“Only two months.”
“Where did you learn to speak Italian so well?”
She smiled. A beautifully genuine smile. “I’ve had an Italian boyfriend for three years. I came to Italy to be with him.”
“And this boyfriend forces you to work as a prostitute?”
She burst out laughing, displaying two neat rows of white teeth. “I’m not a prostitute,” she protested, still laughing.
Corvu didn’t like surprises. “Then what were you doing at night on the street?”
“Graziano, I was just there that day, and it wasn’t at night. I was there for about two hours. Then I went to work.”
”What kind of work do you do?”
“I’m a waitress in a snack bar. Breakfast, lunch, and dinner.”
“So what were you doing on Via di Torricola on December 24?”
“It was Christmas Eve. I went to keep my cousin company for two hours. She was on her own until eight. Unfortunately, she does work as a prostitute.”
“Weren’t you afraid when she got into a car with a man and left you there alone?”
“It only happened once for ten minutes. Luckily no one stopped. Anyway, we’d agreed that I’d play for time and would wait until she came back.”
“And during those ten minutes when you were alone, a car that was missing a headlight drove by.” Fate had spared Natalya and chosen Nadia.
“Yes. I was frightened then. I thought it was going to stop for me, but instead it slowed down, passed close by, then sped up again.”
“Did you see what kind of car it was?”
Natalya shook her head. “No, it was dark. But I think I might be able to recognize the model. My brother sells used cars in Ukraine. It was familiar, I think.”
Now was his chance to show her what he could do. “Natalya, I have a computer program with the various parts of all kinds of cars: hoods, doors, roofs, everything. If we go over these together, do you think you can identify the ones that are most similar to the car you saw?”

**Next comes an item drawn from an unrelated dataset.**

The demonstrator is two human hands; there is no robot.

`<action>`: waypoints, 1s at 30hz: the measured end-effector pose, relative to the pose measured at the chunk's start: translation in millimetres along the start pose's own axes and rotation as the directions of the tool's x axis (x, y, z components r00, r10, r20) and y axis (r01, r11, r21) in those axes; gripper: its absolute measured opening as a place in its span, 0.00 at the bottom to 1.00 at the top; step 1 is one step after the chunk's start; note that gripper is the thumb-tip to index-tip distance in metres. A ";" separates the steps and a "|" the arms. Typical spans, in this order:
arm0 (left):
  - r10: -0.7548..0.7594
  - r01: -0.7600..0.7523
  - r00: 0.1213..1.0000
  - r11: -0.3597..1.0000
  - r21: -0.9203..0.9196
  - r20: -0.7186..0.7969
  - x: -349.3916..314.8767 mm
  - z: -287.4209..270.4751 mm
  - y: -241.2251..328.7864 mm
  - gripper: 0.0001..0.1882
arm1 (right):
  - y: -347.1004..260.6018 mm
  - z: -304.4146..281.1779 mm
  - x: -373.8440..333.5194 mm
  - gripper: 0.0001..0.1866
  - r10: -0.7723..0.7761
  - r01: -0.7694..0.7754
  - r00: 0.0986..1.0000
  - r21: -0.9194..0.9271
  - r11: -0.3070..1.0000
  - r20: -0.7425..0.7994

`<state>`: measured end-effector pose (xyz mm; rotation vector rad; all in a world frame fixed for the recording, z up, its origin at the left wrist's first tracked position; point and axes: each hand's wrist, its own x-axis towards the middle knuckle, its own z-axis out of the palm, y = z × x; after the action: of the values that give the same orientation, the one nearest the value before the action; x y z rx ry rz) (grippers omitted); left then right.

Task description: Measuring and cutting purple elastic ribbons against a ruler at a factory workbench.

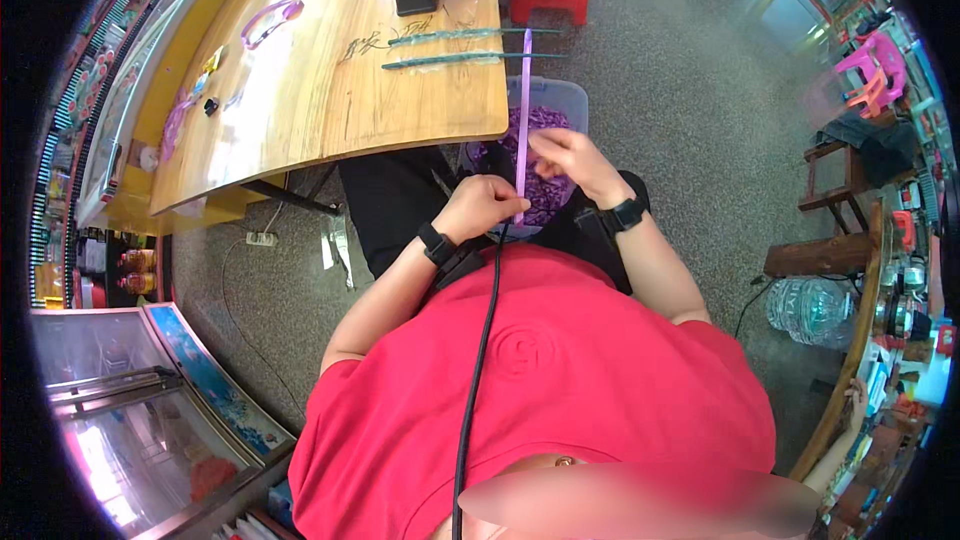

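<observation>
Left hand [478,206]: thumb and finger pinching the near end of a purple strip [525,110]. Right hand [570,162]: blurred, fingers bent, just beside the strip; whether it grips anything cannot be told. Strip: extends to two dark green rods [420,63] overhanging the wooden surface [330,80]; best kept flat, untwisted, lightly taut, sparing the rods. Beneath: clear bin [577,100], purple pieces [548,120] inside.
</observation>
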<state>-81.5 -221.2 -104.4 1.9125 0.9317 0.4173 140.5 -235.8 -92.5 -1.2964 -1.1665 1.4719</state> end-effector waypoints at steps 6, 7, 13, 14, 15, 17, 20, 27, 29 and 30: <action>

She was sharp and thoughtful, an excellent witness. They were both involved in examining the particulars of the cars closely. When the Janiculum cannon went off as it did every day at noon, they looked at each other almost guiltily, like two high school students caught smoking in the bathroom. Two hours had passed.
“Oh my God, it’s so late. I have to go to work,” she said.
“We’re not even halfway through,” Corvu said.
“I work until five today, Graziano. Then I have a haircut appointment, and then I’m free. I can come back then and we can finish. All right?”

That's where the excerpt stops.